[Items from a data source]
○ ○ ○ ○

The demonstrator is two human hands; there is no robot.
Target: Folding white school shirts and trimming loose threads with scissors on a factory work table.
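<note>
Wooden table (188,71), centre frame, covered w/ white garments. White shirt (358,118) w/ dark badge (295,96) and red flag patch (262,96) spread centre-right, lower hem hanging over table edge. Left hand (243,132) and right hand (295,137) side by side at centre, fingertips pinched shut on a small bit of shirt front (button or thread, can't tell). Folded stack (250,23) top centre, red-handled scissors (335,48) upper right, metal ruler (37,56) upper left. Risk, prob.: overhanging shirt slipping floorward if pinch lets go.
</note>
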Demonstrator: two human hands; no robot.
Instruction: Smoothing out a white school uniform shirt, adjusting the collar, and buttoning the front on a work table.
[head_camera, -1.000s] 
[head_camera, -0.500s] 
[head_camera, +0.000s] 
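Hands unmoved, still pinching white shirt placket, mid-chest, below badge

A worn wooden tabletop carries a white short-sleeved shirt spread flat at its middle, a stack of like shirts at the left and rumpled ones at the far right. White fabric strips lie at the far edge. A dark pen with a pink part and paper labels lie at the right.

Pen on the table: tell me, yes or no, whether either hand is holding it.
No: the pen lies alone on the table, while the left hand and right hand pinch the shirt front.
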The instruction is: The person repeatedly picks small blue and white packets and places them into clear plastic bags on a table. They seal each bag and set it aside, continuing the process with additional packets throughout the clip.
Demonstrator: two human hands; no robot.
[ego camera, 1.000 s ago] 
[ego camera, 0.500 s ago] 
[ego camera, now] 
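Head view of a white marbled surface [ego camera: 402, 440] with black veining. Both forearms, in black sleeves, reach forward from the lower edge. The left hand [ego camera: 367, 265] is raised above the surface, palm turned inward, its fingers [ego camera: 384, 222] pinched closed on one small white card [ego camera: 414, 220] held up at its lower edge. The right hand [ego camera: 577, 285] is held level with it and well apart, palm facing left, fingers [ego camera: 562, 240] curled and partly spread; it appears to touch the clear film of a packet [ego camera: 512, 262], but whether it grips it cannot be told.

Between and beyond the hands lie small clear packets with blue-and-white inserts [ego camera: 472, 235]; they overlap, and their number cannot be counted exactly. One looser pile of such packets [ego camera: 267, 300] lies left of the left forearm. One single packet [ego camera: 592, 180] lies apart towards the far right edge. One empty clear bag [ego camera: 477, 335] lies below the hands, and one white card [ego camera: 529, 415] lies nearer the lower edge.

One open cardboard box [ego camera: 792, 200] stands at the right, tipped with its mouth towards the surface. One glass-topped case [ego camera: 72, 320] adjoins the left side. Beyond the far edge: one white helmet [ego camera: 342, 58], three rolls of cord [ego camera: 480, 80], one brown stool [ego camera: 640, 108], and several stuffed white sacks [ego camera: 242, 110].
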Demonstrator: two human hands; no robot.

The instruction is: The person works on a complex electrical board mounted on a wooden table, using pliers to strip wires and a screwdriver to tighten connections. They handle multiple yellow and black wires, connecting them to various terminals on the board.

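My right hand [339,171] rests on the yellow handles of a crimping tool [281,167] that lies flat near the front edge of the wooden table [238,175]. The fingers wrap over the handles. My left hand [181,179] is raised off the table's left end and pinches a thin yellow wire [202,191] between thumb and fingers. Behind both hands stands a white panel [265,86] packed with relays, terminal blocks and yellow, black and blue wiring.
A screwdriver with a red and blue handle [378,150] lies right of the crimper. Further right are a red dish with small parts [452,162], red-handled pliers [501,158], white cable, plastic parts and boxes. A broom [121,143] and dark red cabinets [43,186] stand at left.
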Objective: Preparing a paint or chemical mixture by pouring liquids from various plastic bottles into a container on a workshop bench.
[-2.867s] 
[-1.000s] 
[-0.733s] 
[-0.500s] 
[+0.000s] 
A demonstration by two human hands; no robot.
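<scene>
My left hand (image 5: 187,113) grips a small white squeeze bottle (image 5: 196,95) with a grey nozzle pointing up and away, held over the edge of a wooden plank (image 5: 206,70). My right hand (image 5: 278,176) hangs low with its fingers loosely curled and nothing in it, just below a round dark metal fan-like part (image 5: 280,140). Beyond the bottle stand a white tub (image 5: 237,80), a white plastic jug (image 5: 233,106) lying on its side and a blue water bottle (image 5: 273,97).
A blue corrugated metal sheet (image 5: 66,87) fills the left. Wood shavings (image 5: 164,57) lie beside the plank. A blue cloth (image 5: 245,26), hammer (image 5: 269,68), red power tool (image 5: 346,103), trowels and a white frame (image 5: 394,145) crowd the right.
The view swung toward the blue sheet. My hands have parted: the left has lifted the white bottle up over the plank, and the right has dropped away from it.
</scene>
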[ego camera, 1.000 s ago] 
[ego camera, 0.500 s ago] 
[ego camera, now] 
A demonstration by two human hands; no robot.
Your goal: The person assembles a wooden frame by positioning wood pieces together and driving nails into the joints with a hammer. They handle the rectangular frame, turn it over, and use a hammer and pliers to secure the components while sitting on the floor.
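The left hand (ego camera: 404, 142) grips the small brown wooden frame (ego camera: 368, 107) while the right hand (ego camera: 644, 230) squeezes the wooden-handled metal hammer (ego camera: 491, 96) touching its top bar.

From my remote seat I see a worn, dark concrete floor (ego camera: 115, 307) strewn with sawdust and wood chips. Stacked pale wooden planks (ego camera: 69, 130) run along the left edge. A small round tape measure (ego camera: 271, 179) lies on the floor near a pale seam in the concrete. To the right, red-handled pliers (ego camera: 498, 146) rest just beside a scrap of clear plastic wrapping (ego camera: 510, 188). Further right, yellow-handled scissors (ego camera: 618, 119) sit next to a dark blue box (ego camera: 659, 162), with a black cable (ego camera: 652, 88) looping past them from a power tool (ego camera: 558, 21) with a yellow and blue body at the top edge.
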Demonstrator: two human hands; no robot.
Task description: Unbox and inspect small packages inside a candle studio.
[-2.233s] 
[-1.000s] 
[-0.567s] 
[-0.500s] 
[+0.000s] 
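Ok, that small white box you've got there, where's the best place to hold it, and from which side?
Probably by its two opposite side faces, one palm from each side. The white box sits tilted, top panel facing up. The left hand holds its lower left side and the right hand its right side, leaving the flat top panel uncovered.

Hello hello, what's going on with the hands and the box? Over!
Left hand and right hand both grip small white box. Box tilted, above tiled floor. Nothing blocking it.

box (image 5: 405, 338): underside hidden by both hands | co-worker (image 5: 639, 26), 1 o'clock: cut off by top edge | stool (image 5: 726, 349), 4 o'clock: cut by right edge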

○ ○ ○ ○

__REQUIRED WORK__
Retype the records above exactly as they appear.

__RESULT BELOW__
The demonstrator is two human hands; there is no robot.
Target: Folding white school shirts and trimming loose threads with scissors on a factory work table.
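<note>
Wooden table (188,71), centre frame, covered w/ white garments. White shirt (358,118) w/ dark badge (295,96) and red flag patch (262,96) spread centre-right, lower hem hanging over table edge. Left hand (243,132) and right hand (295,137) side by side at centre, fingertips pinched shut on a small bit of shirt front (button or thread, can't tell). Folded stack (250,23) top centre, red-handled scissors (335,48) upper right, metal ruler (37,56) upper left. Risk, prob.: overhanging shirt slipping floorward if pinch lets go.
</note>
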Demonstrator: two human hands; no robot.
Instruction: Smoothing out a white school uniform shirt, adjusting the collar, and buttoning the front on a work table.
[head_camera, -1.000s] 
[head_camera, -0.500s] 
[head_camera, +0.000s] 
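Hands unmoved, still pinching white shirt placket, mid-chest, below badge

A worn wooden tabletop carries a white short-sleeved shirt spread flat at its middle, a stack of like shirts at the left and rumpled ones at the far right. White fabric strips lie at the far edge. A dark pen with a pink part and paper labels lie at the right.

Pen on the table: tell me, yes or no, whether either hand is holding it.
No: the pen lies alone on the table, while the left hand and right hand pinch the shirt front.
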The instruction is: The person repeatedly picks small blue and white packets and places them into clear plastic bags on a table. They seal each bag and set it aside, continuing the process with additional packets throughout the clip.
Demonstrator: two human hands; no robot.
[ego camera, 1.000 s ago] 
[ego camera, 0.500 s ago] 
[ego camera, now] 
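Head view of a white marbled surface [ego camera: 402, 440] with black veining. Both forearms, in black sleeves, reach forward from the lower edge. The left hand [ego camera: 367, 265] is raised above the surface, palm turned inward, its fingers [ego camera: 384, 222] pinched closed on one small white card [ego camera: 414, 220] held up at its lower edge. The right hand [ego camera: 577, 285] is held level with it and well apart, palm facing left, fingers [ego camera: 562, 240] curled and partly spread; it appears to touch the clear film of a packet [ego camera: 512, 262], but whether it grips it cannot be told.

Between and beyond the hands lie small clear packets with blue-and-white inserts [ego camera: 472, 235]; they overlap, and their number cannot be counted exactly. One looser pile of such packets [ego camera: 267, 300] lies left of the left forearm. One single packet [ego camera: 592, 180] lies apart towards the far right edge. One empty clear bag [ego camera: 477, 335] lies below the hands, and one white card [ego camera: 529, 415] lies nearer the lower edge.

One open cardboard box [ego camera: 792, 200] stands at the right, tipped with its mouth towards the surface. One glass-topped case [ego camera: 72, 320] adjoins the left side. Beyond the far edge: one white helmet [ego camera: 342, 58], three rolls of cord [ego camera: 480, 80], one brown stool [ego camera: 640, 108], and several stuffed white sacks [ego camera: 242, 110].
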Demonstrator: two human hands; no robot.

The instruction is: The person works on a complex electrical board mounted on a wooden table, using pliers to strip wires and a screwdriver to tighten connections. They handle multiple yellow and black wires, connecting them to various terminals on the board.

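My right hand [339,171] rests on the yellow handles of a crimping tool [281,167] that lies flat near the front edge of the wooden table [238,175]. The fingers wrap over the handles. My left hand [181,179] is raised off the table's left end and pinches a thin yellow wire [202,191] between thumb and fingers. Behind both hands stands a white panel [265,86] packed with relays, terminal blocks and yellow, black and blue wiring.
A screwdriver with a red and blue handle [378,150] lies right of the crimper. Further right are a red dish with small parts [452,162], red-handled pliers [501,158], white cable, plastic parts and boxes. A broom [121,143] and dark red cabinets [43,186] stand at left.
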Objective: Preparing a paint or chemical mixture by pouring liquids from various plastic bottles into a container on a workshop bench.
[-2.867s] 
[-1.000s] 
[-0.733s] 
[-0.500s] 
[+0.000s] 
A demonstration by two human hands; no robot.
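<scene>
My left hand (image 5: 187,113) grips a small white squeeze bottle (image 5: 196,95) with a grey nozzle pointing up and away, held over the edge of a wooden plank (image 5: 206,70). My right hand (image 5: 278,176) hangs low with its fingers loosely curled and nothing in it, just below a round dark metal fan-like part (image 5: 280,140). Beyond the bottle stand a white tub (image 5: 237,80), a white plastic jug (image 5: 233,106) lying on its side and a blue water bottle (image 5: 273,97).
A blue corrugated metal sheet (image 5: 66,87) fills the left. Wood shavings (image 5: 164,57) lie beside the plank. A blue cloth (image 5: 245,26), hammer (image 5: 269,68), red power tool (image 5: 346,103), trowels and a white frame (image 5: 394,145) crowd the right.
The view swung toward the blue sheet. My hands have parted: the left has lifted the white bottle up over the plank, and the right has dropped away from it.
</scene>
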[ego camera, 1.000 s ago] 
[ego camera, 0.500 s ago] 
[ego camera, now] 
A demonstration by two human hands; no robot.
Your goal: The person assembles a wooden frame by positioning wood pieces together and driving nails into the joints with a hammer. They handle the rectangular frame, turn it over, and use a hammer and pliers to secure the components while sitting on the floor.
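The left hand (ego camera: 404, 142) grips the small brown wooden frame (ego camera: 368, 107) while the right hand (ego camera: 644, 230) squeezes the wooden-handled metal hammer (ego camera: 491, 96) touching its top bar.

From my remote seat I see a worn, dark concrete floor (ego camera: 115, 307) strewn with sawdust and wood chips. Stacked pale wooden planks (ego camera: 69, 130) run along the left edge. A small round tape measure (ego camera: 271, 179) lies on the floor near a pale seam in the concrete. To the right, red-handled pliers (ego camera: 498, 146) rest just beside a scrap of clear plastic wrapping (ego camera: 510, 188). Further right, yellow-handled scissors (ego camera: 618, 119) sit next to a dark blue box (ego camera: 659, 162), with a black cable (ego camera: 652, 88) looping past them from a power tool (ego camera: 558, 21) with a yellow and blue body at the top edge.
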Demonstrator: two human hands; no robot.
Task description: Unbox and inspect small packages inside a candle studio.
[-2.233s] 
[-1.000s] 
[-0.567s] 
[-0.500s] 
[+0.000s] 
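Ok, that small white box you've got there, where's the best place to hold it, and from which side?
Probably by its two opposite side faces, one palm from each side. The white box sits tilted, top panel facing up. The left hand holds its lower left side and the right hand its right side, leaving the flat top panel uncovered.

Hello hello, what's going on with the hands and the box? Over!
Left hand and right hand both grip small white box. Box tilted, above tiled floor. Nothing blocking it.

box (image 5: 405, 338): underside hidden by both hands | co-worker (image 5: 639, 26), 1 o'clock: cut off by top edge | stool (image 5: 726, 349), 4 o'clock: cut by right edge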

No more work remains for this exercise.